LIVIA JUICE BAR (55 Mill, Building 35, Distillery District, 416-413-1410) Average snack $5, smoothies $5 to $6. Open daily 9 am to 6 pm. Access: seven steps at door. Rating: NN Rating: NN
A half-dozen weekend cyclists wander around the Distillery District searching for a spot to lock our bikes. It's so deserted down here that, despite a pair of uniforms patrolling the laneways, we want to secure our wheels in a visible location. I suppose racks and posts would mar the careful aesthetic of the place, but a compromise might be found, if only to attract a bit of life.
I suggest a couple of commissioned sculptures be made for the purpose using bits of rusty metal salvaged from the restoration process.
There are no addresses here, but all the buildings are numbered, lending the complex a prison-camp feel. A map helps us determine where we want to go - a juice bar in a store called Lileo. We lock our bikes to the hand railing outside building number 35, expecting to be shooed away.
Lileo's slogan is "Love, Life, Style," and - surprise - it sells high-end yoga clothing among other things. Books, for example, displayed as adornments for piles of panties.
A dozen small metal tables are spread around the entrance, with wicker-backed chairs and fuchsia cushions atop benches decorated with earthy stones and embedded lights. Feel peace of mind gently replace doubt over your new $150 tank top.

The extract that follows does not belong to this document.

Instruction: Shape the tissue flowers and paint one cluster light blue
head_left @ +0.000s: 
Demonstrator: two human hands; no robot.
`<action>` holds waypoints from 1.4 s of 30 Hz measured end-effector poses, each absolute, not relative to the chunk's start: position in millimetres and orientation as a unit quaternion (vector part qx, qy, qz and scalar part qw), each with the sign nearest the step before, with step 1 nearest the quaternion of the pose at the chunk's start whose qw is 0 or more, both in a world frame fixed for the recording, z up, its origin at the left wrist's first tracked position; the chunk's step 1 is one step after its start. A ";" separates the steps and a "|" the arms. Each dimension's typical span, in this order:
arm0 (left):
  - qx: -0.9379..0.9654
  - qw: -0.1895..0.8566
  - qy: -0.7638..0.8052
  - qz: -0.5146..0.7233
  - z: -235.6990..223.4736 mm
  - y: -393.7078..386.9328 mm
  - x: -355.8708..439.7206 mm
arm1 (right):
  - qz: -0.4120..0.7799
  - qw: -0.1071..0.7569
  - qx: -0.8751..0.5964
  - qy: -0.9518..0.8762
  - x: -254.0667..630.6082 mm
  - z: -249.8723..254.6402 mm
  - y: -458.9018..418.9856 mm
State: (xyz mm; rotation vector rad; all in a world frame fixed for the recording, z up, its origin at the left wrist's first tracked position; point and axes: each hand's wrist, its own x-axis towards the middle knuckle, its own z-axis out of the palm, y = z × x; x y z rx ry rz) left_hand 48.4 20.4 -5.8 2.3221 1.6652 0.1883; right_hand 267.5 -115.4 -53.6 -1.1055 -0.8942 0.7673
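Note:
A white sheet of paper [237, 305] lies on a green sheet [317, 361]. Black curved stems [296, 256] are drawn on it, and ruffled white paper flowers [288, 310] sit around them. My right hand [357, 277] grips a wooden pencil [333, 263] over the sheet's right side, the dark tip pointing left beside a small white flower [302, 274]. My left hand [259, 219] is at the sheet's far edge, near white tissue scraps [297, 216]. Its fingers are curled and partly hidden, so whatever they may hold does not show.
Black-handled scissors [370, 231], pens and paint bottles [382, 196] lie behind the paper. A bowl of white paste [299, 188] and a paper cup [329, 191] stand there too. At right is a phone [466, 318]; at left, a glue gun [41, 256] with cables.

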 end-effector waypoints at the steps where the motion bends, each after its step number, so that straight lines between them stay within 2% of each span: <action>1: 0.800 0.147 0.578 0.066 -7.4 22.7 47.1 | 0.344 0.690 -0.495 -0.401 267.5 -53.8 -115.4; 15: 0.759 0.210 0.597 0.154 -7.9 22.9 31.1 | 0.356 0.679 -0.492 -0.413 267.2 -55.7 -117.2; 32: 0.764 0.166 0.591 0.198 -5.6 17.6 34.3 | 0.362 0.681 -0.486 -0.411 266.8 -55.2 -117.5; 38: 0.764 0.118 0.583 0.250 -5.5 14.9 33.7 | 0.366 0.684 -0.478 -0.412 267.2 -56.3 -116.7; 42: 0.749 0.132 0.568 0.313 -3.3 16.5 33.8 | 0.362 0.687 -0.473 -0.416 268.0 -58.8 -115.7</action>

Livia's doesn't offer much besides smoothies. Bottles of Elixir Tonics line the counter, and they promise to quench my thirst more than a $5 blend of carrot, ginger and parsley juice. I choose one called Depth Recharger "for replenishing the deep substance of life; for deep exhaustion & intense living." The $4.25 cure contains ginseng and mixed berry juice. Mixed with either hot or sparkling water, it's all the rage in California, as a loose-leaf binder filled with clippings testifies. It's refreshing but doesn't alleviate the kind of deep weariness I'm feeling.
There are three salads to choose from, and I order the Asian Noodle and Wide World of Goodness (both $5.50). The noodles in the first are gummy with a coating of tofu, but chunks of mango add a bit of much-needed moisture. Liberal cilantro, cucumber, green pepper and baby corn add a little flavour. It cries out for salt, which I realize is forbidden in the process of healing and detoxification.
The second is a bowl of raw green beans with sprouts, red pepper, tomato, corn and sunflower seeds, with a light dressing of balsamic vinegar, lemon juice and olive oil. I've eaten flavourful green, purple and yellow beans all summer from my organic vegetable share, so perhaps I'm simply tired of them, but this salad's just too boring to bother with.